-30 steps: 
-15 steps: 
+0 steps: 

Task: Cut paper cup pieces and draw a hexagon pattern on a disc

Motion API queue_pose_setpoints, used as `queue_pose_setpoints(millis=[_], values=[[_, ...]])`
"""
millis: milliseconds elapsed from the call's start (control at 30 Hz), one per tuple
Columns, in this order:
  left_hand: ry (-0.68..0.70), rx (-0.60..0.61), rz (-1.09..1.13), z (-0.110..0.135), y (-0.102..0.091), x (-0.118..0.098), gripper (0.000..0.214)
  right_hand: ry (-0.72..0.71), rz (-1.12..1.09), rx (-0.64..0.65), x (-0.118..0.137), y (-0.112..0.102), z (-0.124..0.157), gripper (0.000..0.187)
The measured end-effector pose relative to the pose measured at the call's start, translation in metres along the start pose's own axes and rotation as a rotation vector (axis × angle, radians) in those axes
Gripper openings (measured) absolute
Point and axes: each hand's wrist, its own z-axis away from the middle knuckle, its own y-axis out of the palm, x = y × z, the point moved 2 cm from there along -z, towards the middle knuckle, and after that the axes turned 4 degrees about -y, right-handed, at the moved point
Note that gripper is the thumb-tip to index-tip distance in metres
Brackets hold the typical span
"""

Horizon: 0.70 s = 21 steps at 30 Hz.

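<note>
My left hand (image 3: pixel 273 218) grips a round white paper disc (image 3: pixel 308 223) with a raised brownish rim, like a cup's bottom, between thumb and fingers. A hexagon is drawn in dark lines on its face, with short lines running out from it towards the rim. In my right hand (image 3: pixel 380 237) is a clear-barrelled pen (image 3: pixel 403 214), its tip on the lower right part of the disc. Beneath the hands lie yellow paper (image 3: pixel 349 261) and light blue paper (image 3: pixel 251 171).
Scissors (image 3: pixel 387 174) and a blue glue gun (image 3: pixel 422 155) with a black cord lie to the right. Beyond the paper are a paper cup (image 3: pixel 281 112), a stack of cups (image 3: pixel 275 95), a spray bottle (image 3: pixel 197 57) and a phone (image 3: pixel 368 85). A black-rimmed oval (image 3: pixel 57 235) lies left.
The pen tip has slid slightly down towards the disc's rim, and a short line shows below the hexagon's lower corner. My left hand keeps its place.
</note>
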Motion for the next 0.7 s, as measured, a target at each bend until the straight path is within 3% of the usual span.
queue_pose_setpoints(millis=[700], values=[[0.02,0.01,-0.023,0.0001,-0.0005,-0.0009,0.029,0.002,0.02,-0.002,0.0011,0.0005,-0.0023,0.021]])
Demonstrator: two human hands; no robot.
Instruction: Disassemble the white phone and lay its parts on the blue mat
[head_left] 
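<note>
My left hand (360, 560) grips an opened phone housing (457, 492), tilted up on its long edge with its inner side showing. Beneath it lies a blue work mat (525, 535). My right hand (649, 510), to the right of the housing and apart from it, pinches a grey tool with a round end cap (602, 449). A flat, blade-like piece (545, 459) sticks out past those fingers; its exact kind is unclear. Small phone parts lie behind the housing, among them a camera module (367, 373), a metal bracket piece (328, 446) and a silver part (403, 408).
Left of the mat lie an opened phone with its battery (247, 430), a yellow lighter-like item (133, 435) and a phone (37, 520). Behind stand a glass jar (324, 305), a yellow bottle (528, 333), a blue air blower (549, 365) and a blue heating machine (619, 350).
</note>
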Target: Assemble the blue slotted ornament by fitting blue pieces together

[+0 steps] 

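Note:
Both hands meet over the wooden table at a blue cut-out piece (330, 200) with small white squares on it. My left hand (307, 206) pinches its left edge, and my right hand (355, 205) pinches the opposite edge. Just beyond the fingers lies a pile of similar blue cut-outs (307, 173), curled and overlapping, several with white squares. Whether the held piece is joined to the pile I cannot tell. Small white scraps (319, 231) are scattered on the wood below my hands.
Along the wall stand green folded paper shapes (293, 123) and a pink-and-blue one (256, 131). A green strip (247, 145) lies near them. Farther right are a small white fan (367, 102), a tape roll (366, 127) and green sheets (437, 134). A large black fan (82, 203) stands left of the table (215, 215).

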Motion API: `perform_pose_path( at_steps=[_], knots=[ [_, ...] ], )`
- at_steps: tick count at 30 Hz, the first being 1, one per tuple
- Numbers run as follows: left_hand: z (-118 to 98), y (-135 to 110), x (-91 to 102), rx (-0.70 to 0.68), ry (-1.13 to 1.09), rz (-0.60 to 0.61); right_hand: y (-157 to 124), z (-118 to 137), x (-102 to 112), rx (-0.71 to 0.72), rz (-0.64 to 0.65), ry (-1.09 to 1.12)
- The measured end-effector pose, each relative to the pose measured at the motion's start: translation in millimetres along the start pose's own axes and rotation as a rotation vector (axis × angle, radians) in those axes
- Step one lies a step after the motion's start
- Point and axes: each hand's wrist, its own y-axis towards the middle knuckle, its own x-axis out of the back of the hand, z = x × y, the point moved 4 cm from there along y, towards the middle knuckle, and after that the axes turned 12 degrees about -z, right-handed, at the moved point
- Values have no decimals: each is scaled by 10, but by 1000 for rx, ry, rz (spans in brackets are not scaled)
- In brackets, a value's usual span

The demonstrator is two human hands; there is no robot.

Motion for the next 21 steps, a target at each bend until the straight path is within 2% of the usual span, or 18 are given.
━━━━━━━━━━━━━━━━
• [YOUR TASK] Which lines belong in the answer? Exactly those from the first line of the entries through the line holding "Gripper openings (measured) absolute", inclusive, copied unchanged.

• [ANSWER SPACE]
-30 steps: 
-15 steps: 
+0 steps: 

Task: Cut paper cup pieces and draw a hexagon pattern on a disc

Motion API queue_pose_setpoints, used as `queue_pose_setpoints(millis=[_], values=[[_, ...]])`
"""
millis: milliseconds elapsed from the call's start (control at 30 Hz), one per tuple
Columns, in this order:
  left_hand: ry (-0.68..0.70), rx (-0.60..0.61), rz (-1.09..1.13), z (-0.110..0.135), y (-0.102..0.091), x (-0.118..0.098), gripper (0.000..0.214)
  right_hand: ry (-0.72..0.71), rz (-1.12..1.09), rx (-0.64..0.65), x (-0.118..0.137), y (-0.112..0.102), z (-0.124..0.157), gripper (0.000..0.187)
The measured end-effector pose relative to the pose measured at the call's start, translation in metres along the start pose's own axes and rotation as a rotation vector (axis × angle, radians) in those axes
Gripper openings (measured) absolute

Output for this exercise is now complete.